§ What to do: Copy the records exactly. Include every line.

● ● ● ● ●

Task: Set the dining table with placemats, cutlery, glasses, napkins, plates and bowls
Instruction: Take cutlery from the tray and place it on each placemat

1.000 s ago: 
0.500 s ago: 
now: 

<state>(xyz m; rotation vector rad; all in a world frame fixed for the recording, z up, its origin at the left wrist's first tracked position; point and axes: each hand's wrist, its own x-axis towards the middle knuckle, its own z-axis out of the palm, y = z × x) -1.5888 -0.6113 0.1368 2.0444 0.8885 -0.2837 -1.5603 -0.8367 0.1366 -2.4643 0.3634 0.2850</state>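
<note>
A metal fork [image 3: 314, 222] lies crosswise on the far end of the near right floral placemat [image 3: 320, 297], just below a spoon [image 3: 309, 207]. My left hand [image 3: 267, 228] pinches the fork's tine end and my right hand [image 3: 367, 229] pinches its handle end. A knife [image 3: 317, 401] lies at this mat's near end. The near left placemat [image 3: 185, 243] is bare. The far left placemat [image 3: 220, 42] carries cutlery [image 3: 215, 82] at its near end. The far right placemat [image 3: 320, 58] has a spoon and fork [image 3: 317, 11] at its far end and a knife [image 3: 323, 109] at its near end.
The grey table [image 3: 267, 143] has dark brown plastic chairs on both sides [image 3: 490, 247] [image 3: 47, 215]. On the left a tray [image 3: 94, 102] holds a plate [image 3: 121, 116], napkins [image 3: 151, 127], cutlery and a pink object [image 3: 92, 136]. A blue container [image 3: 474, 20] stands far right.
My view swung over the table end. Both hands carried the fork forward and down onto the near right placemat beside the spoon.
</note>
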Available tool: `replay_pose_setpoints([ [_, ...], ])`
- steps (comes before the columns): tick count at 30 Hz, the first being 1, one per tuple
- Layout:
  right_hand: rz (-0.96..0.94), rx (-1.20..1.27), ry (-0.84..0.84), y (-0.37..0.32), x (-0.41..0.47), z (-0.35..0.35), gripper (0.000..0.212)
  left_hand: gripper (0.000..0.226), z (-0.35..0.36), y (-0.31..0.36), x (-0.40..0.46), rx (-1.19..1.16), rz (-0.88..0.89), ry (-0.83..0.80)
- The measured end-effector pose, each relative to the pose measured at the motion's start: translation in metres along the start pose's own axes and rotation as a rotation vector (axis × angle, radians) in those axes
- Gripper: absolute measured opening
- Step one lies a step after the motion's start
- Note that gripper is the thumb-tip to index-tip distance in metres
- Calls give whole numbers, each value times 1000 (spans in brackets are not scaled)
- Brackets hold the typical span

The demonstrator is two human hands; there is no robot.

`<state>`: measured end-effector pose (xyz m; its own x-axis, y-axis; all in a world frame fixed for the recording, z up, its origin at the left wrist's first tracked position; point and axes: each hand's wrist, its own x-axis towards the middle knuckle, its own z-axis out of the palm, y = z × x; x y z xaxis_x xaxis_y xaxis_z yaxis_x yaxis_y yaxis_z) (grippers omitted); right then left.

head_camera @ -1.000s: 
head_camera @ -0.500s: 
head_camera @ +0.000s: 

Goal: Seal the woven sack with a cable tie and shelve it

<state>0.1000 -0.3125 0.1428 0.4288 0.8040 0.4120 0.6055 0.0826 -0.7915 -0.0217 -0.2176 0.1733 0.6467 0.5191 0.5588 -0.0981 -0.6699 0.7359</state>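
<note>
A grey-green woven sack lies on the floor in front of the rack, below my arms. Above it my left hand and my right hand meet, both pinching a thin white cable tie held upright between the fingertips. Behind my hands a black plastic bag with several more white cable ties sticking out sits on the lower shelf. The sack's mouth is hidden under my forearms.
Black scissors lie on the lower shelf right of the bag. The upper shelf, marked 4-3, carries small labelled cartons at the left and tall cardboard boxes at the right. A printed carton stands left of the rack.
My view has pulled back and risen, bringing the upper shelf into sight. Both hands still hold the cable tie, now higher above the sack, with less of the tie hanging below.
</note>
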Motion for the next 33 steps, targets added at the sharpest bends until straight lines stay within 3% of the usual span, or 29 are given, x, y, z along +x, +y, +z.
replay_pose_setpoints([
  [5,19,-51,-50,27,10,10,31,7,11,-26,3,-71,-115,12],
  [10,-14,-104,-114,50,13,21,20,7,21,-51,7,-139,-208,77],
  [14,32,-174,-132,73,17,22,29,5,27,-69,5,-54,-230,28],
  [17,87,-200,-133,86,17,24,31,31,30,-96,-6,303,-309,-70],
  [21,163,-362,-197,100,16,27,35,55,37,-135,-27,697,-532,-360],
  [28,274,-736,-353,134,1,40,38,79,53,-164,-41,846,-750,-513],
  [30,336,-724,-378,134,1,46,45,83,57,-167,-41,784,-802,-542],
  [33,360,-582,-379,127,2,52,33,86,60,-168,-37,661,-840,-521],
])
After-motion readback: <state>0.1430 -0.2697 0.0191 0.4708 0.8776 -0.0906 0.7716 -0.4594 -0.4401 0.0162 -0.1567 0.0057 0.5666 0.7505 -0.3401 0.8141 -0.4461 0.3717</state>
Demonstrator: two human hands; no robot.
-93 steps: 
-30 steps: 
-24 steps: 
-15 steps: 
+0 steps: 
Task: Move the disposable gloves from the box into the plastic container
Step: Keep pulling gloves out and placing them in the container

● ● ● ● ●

§ Written reply:
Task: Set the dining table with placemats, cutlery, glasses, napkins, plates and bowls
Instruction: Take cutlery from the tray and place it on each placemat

1.000 s ago: 
0.500 s ago: 
now: 

<state>(xyz m; rotation vector rad; all in a world frame fixed for the recording, z up, its origin at the left wrist's first tracked position; point and axes: each hand's wrist, its own x-axis towards the middle knuckle, its own z-axis out of the palm, y = z × x) -1.5888 -0.6113 0.1368 2.0444 0.8885 -0.2837 -1.5603 -0.8367 0.1366 -2.4643 0.3634 0.2850</state>
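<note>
A metal fork [image 3: 314, 222] lies crosswise on the far end of the near right floral placemat [image 3: 320, 297], just below a spoon [image 3: 309, 207]. My left hand [image 3: 267, 228] pinches the fork's tine end and my right hand [image 3: 367, 229] pinches its handle end. A knife [image 3: 317, 401] lies at this mat's near end. The near left placemat [image 3: 185, 243] is bare. The far left placemat [image 3: 220, 42] carries cutlery [image 3: 215, 82] at its near end. The far right placemat [image 3: 320, 58] has a spoon and fork [image 3: 317, 11] at its far end and a knife [image 3: 323, 109] at its near end.
The grey table [image 3: 267, 143] has dark brown plastic chairs on both sides [image 3: 490, 247] [image 3: 47, 215]. On the left a tray [image 3: 94, 102] holds a plate [image 3: 121, 116], napkins [image 3: 151, 127], cutlery and a pink object [image 3: 92, 136]. A blue container [image 3: 474, 20] stands far right.
My view swung over the table end. Both hands carried the fork forward and down onto the near right placemat beside the spoon.
</note>
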Available tool: `replay_pose_setpoints([ [_, ...], ])`
- steps (comes before the columns): tick count at 30 Hz, the first being 1, one per tuple
- Layout:
  right_hand: rz (-0.96..0.94), rx (-1.20..1.27), ry (-0.84..0.84), y (-0.37..0.32), x (-0.41..0.47), z (-0.35..0.35), gripper (0.000..0.212)
  left_hand: gripper (0.000..0.226), z (-0.35..0.36), y (-0.31..0.36), x (-0.40..0.46), rx (-1.19..1.16), rz (-0.88..0.89), ry (-0.83..0.80)
- The measured end-effector pose, each relative to the pose measured at the motion's start: translation in metres along the start pose's own axes and rotation as a rotation vector (axis × angle, radians) in those axes
- Gripper: absolute measured opening
- Step one lies a step after the motion's start
- Note that gripper is the thumb-tip to index-tip distance in metres
- Calls give whole numbers, each value times 1000 (spans in brackets are not scaled)
- Brackets hold the typical span

The demonstrator is two human hands; there is no robot.

`<state>`: measured end-effector pose (xyz m; its own x-axis, y-axis; all in a world frame fixed for the recording, z up, its origin at the left wrist's first tracked position; point and axes: each hand's wrist, its own x-axis towards the middle knuckle, its own z-axis out of the palm, y = z × x; x y z xaxis_x xaxis_y xaxis_z yaxis_x yaxis_y yaxis_z) (grippers omitted); right then left.

head_camera @ -1.000s: 
head_camera @ -0.500s: 
head_camera @ +0.000s: 

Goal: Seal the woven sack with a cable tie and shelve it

<state>0.1000 -0.3125 0.1428 0.4288 0.8040 0.4120 0.6055 0.0826 -0.7915 -0.0217 -0.2176 0.1733 0.6467 0.5191 0.5588 -0.0981 -0.6699 0.7359</state>
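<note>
A grey-green woven sack lies on the floor in front of the rack, below my arms. Above it my left hand and my right hand meet, both pinching a thin white cable tie held upright between the fingertips. Behind my hands a black plastic bag with several more white cable ties sticking out sits on the lower shelf. The sack's mouth is hidden under my forearms.
Black scissors lie on the lower shelf right of the bag. The upper shelf, marked 4-3, carries small labelled cartons at the left and tall cardboard boxes at the right. A printed carton stands left of the rack.
My view has pulled back and risen, bringing the upper shelf into sight. Both hands still hold the cable tie, now higher above the sack, with less of the tie hanging below.
</note>
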Motion for the next 33 steps, targets added at the sharpest bends until straight lines stay within 3% of the usual span, or 29 are given, x, y, z along +x, +y, +z.
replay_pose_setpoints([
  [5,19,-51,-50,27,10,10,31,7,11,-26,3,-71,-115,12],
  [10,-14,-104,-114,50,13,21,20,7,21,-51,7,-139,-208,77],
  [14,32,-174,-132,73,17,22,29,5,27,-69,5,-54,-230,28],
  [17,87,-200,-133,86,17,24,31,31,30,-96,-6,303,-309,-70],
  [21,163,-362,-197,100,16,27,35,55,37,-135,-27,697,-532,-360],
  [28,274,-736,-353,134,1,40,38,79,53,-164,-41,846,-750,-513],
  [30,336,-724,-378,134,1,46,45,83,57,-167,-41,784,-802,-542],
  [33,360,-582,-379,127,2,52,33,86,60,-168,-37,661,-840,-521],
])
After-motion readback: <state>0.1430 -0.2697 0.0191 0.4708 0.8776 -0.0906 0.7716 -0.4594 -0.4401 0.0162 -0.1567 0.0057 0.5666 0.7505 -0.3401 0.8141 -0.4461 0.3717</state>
Demonstrator: two human hands; no robot.
-93 steps: 
-30 steps: 
-24 steps: 
-15 steps: 
+0 steps: 
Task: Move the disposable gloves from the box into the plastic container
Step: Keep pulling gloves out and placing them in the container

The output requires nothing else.